Autrefois présentée comme un pilier de la sécurité sanitaire nationale, l’Agence sénégalaise de Réglementation pharmaceutique (ARP) est aujourd’hui accusée d’être en état de « mort clinique ». Dans un document produit par le Syndicat autonome des médecins, pharmaciens et chirurgiens-dentistes du Sénégal (Sames) et la section ARP du Sutsas, un constat sévère de dysfonctionnements généralisés y est fait. Les syndicats appellent à un redressement immédiat de l’institution.
Créée pour garantir aux Sénégalais l’accès à des médicaments sûrs, efficaces et de qualité, l’ARP traverse une crise profonde selon les sections Sames et Sutsas de l’organe. Le document intitulé « L’Agence sénégalaise de Réglementation pharmaceutique : Une institution en danger » décrit une structure minée par des défaillances managériales, techniques et éthiques. En effet, lit-on dans le document signé par les deux entités syndicales, au sommet de l’institution, le Directeur général est présenté comme le principal responsable de la dégradation de la gouvernance. Alors que le poste exige expertise technique, intégrité et leadership fédérateur, le document évoque une gestion marquée par le népotisme, l’opacité et le mépris du dialogue social. Cette situation aurait profondément entamé la crédibilité de l’agence.

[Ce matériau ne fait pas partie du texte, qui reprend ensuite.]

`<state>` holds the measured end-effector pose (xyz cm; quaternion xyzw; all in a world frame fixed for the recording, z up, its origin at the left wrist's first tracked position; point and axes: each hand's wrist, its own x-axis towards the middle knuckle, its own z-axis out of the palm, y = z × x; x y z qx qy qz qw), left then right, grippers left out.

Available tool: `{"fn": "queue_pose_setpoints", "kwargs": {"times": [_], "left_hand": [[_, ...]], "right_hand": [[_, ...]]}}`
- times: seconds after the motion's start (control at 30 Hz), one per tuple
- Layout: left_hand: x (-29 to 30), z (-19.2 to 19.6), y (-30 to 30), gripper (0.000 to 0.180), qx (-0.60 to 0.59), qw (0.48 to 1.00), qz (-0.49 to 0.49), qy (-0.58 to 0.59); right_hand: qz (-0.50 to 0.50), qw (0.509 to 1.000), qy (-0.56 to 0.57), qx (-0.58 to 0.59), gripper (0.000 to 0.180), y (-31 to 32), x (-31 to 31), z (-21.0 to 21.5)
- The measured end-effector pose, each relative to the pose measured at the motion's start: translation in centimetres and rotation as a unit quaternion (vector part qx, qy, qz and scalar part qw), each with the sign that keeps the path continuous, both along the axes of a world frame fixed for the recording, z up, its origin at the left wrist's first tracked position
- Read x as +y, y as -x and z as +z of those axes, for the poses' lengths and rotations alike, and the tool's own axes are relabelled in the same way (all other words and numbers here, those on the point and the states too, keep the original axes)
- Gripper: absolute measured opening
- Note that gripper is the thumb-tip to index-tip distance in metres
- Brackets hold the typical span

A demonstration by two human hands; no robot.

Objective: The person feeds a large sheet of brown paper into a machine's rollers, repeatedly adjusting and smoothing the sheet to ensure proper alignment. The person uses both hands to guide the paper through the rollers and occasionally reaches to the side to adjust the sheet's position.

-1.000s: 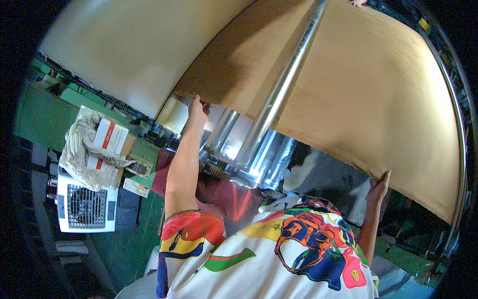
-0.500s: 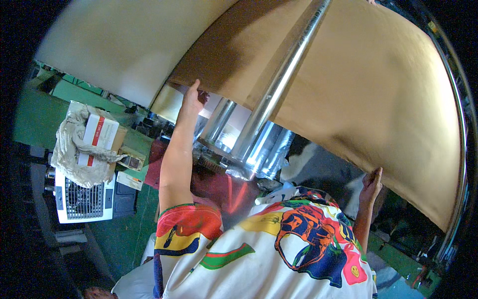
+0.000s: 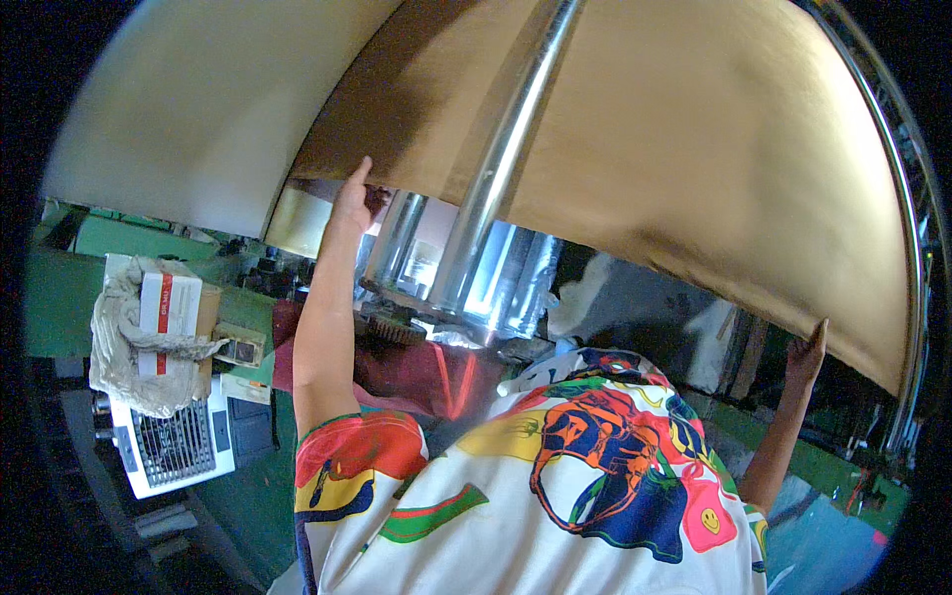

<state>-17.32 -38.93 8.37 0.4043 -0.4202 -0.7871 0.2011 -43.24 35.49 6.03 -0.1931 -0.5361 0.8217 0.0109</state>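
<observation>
A wide golden-brown sheet hangs across the upper view, its lower edge curving down to the right. My left hand is closed on this edge at the left, thumb up on the near face and fingers partly hidden beneath. Far to the right, my right hand grips the same edge between its thumb and curled fingers. Between my hands, a long shiny metal roller slants over the sheet. Shorter metal rollers show below the edge, close to my left hand.
A paler sheet spans the upper left. On a green machine frame sit a white box with a red stripe and a bundled whitish rag. A white grilled unit stands below. Dark red cloth lies under the rollers.
My right hand has moved right along the sheet's edge, so my arms are wider apart. My left hand keeps its place on the edge, while the whole view has shifted a little.
</observation>
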Motion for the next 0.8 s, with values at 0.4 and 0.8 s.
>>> {"fn": "queue_pose_setpoints", "kwargs": {"times": [0.4,0.8], "left_hand": [[-1.4,0.2,-0.3,0.026,-0.018,0.995,0.081,0.051],[4.3,3.6,2.4,0.027,-0.147,0.984,0.031,0.092]], "right_hand": [[-0.016,0.999,-0.014,0.035,0.04,-1.0,-3.4,0.5],[-0.009,0.998,-0.02,0.062,0.038,-3.1,-4.6,-1.5]]}}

Le diagnostic est particulièrement alarmant au niveau de la Direction du Contrôle de la Qualité. L’absence de décisions sur des échantillons collectés dans le cadre de la surveillance du marché est dénoncée comme une mise en danger de la population.
Le document souligne également que les résultats d’analyses concernant l’iohexol et la bupivacaïne, deux produits utilisés respectivement en radiologie et en anesthésie, seraient attendus depuis près d’un an. Un retard jugé préoccupant compte tenu des effets secondaires graves signalés.
La gestion des ressources humaines est elle aussi pointée du doigt. Des nominations jugées irrégulières, des promotions de complaisance et des mutations arbitraires sont évoquées. Le document fait également état de conflits d’intérêts présumés dans la désignation de responsables, notamment au niveau des marchés publics.
Au-delà de ces postes clés, plusieurs autres directions sont critiquées pour des pratiques qualifiées de contraires à l’éthique administrative : voyages sans lien avec les missions officielles, détournement présumé de moyens logistiques, nominations ne respectant pas les fiches de poste.
Le remplacement d’un pharmacien expérimenté par un cadre ne répondant pas aux exigences techniques à la tête du service Logistique et Contrôle technico-réglementaire est notamment dénoncé. Cette situation placerait le laboratoire en non-conformité vis-à-vis de la norme internationale ISO 17025.
Il est enfin estimé que l’ARP ne remplit plus sa mission régalienne de protection sanitaire. L’agence est décrite comme une « coquille vide » dont les dysfonctionnements ne relèveraient pas d’une crise passagère mais d’une dégradation structurelle.